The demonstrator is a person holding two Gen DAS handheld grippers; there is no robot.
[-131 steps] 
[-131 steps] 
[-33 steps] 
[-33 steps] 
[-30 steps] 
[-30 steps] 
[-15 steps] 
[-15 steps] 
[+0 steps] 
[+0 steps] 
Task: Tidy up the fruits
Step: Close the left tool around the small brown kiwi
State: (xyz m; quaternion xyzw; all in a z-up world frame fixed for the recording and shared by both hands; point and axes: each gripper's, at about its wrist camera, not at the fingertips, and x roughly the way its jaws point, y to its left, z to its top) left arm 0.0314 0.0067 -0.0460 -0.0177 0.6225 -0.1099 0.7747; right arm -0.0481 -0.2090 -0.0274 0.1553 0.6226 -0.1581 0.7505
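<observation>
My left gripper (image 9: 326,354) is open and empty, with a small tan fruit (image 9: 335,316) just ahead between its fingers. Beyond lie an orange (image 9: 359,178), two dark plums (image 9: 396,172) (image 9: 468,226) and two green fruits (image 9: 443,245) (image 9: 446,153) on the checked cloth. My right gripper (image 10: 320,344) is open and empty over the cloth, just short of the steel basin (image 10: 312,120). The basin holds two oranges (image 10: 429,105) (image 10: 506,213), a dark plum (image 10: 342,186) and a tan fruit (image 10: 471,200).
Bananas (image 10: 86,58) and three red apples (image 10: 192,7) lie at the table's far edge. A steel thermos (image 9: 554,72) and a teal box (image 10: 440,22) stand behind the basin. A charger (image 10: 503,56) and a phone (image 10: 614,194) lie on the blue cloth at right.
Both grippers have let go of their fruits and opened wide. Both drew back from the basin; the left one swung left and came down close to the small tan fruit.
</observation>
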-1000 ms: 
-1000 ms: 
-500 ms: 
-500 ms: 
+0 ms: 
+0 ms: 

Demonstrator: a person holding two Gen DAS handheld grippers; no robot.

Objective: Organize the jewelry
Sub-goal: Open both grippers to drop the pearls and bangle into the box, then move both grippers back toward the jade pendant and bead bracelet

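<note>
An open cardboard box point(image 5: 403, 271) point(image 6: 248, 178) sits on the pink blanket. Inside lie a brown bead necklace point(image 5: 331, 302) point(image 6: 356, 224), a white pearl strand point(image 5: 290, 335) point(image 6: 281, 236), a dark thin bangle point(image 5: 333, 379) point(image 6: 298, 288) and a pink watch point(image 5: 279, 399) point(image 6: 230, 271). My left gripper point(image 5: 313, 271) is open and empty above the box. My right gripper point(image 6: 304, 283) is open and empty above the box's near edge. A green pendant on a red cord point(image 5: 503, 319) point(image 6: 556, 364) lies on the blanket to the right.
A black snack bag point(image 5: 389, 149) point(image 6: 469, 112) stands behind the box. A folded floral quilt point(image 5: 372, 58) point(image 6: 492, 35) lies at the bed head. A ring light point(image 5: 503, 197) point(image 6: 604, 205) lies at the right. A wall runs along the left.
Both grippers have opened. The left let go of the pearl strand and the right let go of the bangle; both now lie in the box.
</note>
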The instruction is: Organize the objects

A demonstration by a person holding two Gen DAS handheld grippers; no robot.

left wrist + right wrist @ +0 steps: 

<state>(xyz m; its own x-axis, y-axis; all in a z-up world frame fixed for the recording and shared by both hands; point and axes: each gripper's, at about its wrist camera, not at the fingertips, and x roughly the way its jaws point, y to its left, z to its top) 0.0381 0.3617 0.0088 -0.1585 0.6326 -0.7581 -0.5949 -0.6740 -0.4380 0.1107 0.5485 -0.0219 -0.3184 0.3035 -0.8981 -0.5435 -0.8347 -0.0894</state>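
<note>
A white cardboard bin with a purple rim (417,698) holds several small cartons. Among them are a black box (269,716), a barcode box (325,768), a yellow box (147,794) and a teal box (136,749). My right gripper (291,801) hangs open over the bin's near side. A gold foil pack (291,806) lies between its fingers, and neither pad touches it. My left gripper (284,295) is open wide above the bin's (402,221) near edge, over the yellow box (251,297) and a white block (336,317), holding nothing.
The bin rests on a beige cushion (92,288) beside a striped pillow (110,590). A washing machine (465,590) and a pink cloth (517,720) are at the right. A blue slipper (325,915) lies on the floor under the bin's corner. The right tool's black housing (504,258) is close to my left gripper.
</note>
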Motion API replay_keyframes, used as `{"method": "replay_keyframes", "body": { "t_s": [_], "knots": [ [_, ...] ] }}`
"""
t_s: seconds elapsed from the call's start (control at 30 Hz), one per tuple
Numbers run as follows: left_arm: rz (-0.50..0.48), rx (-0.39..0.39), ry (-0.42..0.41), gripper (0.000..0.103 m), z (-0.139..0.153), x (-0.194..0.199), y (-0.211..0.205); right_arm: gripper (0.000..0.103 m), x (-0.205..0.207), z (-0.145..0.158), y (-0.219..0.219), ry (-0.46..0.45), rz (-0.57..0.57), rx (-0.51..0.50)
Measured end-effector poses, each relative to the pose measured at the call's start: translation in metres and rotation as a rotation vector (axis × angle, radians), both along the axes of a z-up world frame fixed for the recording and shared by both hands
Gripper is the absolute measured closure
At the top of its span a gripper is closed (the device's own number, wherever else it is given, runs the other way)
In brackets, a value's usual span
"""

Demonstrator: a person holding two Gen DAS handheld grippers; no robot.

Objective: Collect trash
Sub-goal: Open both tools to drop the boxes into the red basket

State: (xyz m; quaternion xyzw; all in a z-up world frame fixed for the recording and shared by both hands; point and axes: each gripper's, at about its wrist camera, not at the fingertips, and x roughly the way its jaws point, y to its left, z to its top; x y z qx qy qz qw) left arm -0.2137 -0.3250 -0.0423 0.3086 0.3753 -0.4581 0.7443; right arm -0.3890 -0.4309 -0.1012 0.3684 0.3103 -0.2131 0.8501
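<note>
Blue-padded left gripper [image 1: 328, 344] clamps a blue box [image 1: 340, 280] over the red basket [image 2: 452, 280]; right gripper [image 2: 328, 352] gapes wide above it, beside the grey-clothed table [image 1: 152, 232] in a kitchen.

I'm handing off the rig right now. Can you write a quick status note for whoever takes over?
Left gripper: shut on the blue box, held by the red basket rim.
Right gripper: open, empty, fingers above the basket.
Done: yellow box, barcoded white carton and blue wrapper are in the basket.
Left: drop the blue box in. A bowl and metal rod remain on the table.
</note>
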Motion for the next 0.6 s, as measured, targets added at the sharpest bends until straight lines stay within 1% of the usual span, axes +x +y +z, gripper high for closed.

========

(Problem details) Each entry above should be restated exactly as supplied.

(Response to the task)
The demonstrator is a person holding two Gen DAS handheld grippers; there is no robot.
[-131 steps] 
[-131 steps] 
[-33 steps] 
[-33 steps] 
[-30 steps] 
[-30 steps] 
[-15 steps] 
[-15 steps] 
[+0 steps] 
[+0 steps] 
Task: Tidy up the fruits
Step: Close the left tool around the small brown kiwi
State: (xyz m; quaternion xyzw; all in a z-up world frame fixed for the recording and shared by both hands; point and axes: each gripper's, at about its wrist camera, not at the fingertips, and x roughly the way its jaws point, y to its left, z to its top) left arm 0.0314 0.0067 -0.0460 -0.0177 0.6225 -0.1099 0.7747; right arm -0.0481 -0.2090 -0.0274 0.1553 0.6226 -0.1581 0.7505
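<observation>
My left gripper (image 9: 326,354) is open and empty, with a small tan fruit (image 9: 335,316) just ahead between its fingers. Beyond lie an orange (image 9: 359,178), two dark plums (image 9: 396,172) (image 9: 468,226) and two green fruits (image 9: 443,245) (image 9: 446,153) on the checked cloth. My right gripper (image 10: 320,344) is open and empty over the cloth, just short of the steel basin (image 10: 312,120). The basin holds two oranges (image 10: 429,105) (image 10: 506,213), a dark plum (image 10: 342,186) and a tan fruit (image 10: 471,200).
Bananas (image 10: 86,58) and three red apples (image 10: 192,7) lie at the table's far edge. A steel thermos (image 9: 554,72) and a teal box (image 10: 440,22) stand behind the basin. A charger (image 10: 503,56) and a phone (image 10: 614,194) lie on the blue cloth at right.
Both grippers have let go of their fruits and opened wide. Both drew back from the basin; the left one swung left and came down close to the small tan fruit.
</observation>
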-1000 ms: 
-1000 ms: 
-500 ms: 
-500 ms: 
+0 ms: 
+0 ms: 

Demonstrator: a person holding two Gen DAS handheld grippers; no robot.

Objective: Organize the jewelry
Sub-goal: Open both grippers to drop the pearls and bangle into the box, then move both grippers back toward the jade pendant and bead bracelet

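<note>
An open cardboard box point(image 5: 403, 271) point(image 6: 248, 178) sits on the pink blanket. Inside lie a brown bead necklace point(image 5: 331, 302) point(image 6: 356, 224), a white pearl strand point(image 5: 290, 335) point(image 6: 281, 236), a dark thin bangle point(image 5: 333, 379) point(image 6: 298, 288) and a pink watch point(image 5: 279, 399) point(image 6: 230, 271). My left gripper point(image 5: 313, 271) is open and empty above the box. My right gripper point(image 6: 304, 283) is open and empty above the box's near edge. A green pendant on a red cord point(image 5: 503, 319) point(image 6: 556, 364) lies on the blanket to the right.
A black snack bag point(image 5: 389, 149) point(image 6: 469, 112) stands behind the box. A folded floral quilt point(image 5: 372, 58) point(image 6: 492, 35) lies at the bed head. A ring light point(image 5: 503, 197) point(image 6: 604, 205) lies at the right. A wall runs along the left.
Both grippers have opened. The left let go of the pearl strand and the right let go of the bangle; both now lie in the box.
</note>
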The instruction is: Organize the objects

A demonstration by a person holding two Gen DAS handheld grippers; no robot.

left wrist + right wrist @ +0 steps: 

<state>(xyz m; its own x-axis, y-axis; all in a z-up world frame fixed for the recording and shared by both hands; point and axes: each gripper's, at about its wrist camera, not at the fingertips, and x roughly the way its jaws point, y to its left, z to its top) 0.0381 0.3617 0.0088 -0.1585 0.6326 -0.7581 -0.5949 -0.6740 -0.4380 0.1107 0.5485 -0.0219 -0.3184 0.3035 -0.8981 -0.5435 -0.8347 -0.0894</state>
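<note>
A white cardboard bin with a purple rim (417,698) holds several small cartons. Among them are a black box (269,716), a barcode box (325,768), a yellow box (147,794) and a teal box (136,749). My right gripper (291,801) hangs open over the bin's near side. A gold foil pack (291,806) lies between its fingers, and neither pad touches it. My left gripper (284,295) is open wide above the bin's (402,221) near edge, over the yellow box (251,297) and a white block (336,317), holding nothing.
The bin rests on a beige cushion (92,288) beside a striped pillow (110,590). A washing machine (465,590) and a pink cloth (517,720) are at the right. A blue slipper (325,915) lies on the floor under the bin's corner. The right tool's black housing (504,258) is close to my left gripper.
</note>
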Motion API replay_keyframes, used as `{"method": "replay_keyframes", "body": { "t_s": [_], "knots": [ [_, ...] ] }}`
"""
t_s: seconds elapsed from the call's start (control at 30 Hz), one per tuple
Numbers run as follows: left_arm: rz (-0.50..0.48), rx (-0.39..0.39), ry (-0.42..0.41), gripper (0.000..0.103 m), z (-0.139..0.153), x (-0.194..0.199), y (-0.211..0.205); right_arm: gripper (0.000..0.103 m), x (-0.205..0.207), z (-0.145..0.158), y (-0.219..0.219), ry (-0.46..0.45), rz (-0.57..0.57), rx (-0.51..0.50)
Measured end-effector poses, each relative to the pose measured at the call's start: translation in metres and rotation as a rotation vector (axis × angle, radians), both along the axes of a z-up world frame fixed for the recording and shared by both hands
Gripper is the absolute measured closure
At the top of its span a gripper is closed (the device's own number, wherever else it is given, runs the other way)
In brackets, a value's usual span
"""

Demonstrator: a person holding two Gen DAS handheld grippers; no robot.

Objective: Collect trash
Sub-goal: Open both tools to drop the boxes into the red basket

State: (xyz m; quaternion xyzw; all in a z-up world frame fixed for the recording and shared by both hands; point and axes: each gripper's, at about its wrist camera, not at the fingertips, and x roughly the way its jaws point, y to its left, z to its top; x y z qx qy qz qw) left arm -0.2137 -0.3250 -0.0423 0.3086 0.3753 -0.4581 0.7443; right arm -0.3890 -0.4309 -0.1012 0.3684 0.3103 -0.2131 0.8501
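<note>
Blue-padded left gripper [image 1: 328, 344] clamps a blue box [image 1: 340, 280] over the red basket [image 2: 452, 280]; right gripper [image 2: 328, 352] gapes wide above it, beside the grey-clothed table [image 1: 152, 232] in a kitchen.

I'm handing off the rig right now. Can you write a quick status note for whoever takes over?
Left gripper: shut on the blue box, held by the red basket rim.
Right gripper: open, empty, fingers above the basket.
Done: yellow box, barcoded white carton and blue wrapper are in the basket.
Left: drop the blue box in. A bowl and metal rod remain on the table.
</note>
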Motion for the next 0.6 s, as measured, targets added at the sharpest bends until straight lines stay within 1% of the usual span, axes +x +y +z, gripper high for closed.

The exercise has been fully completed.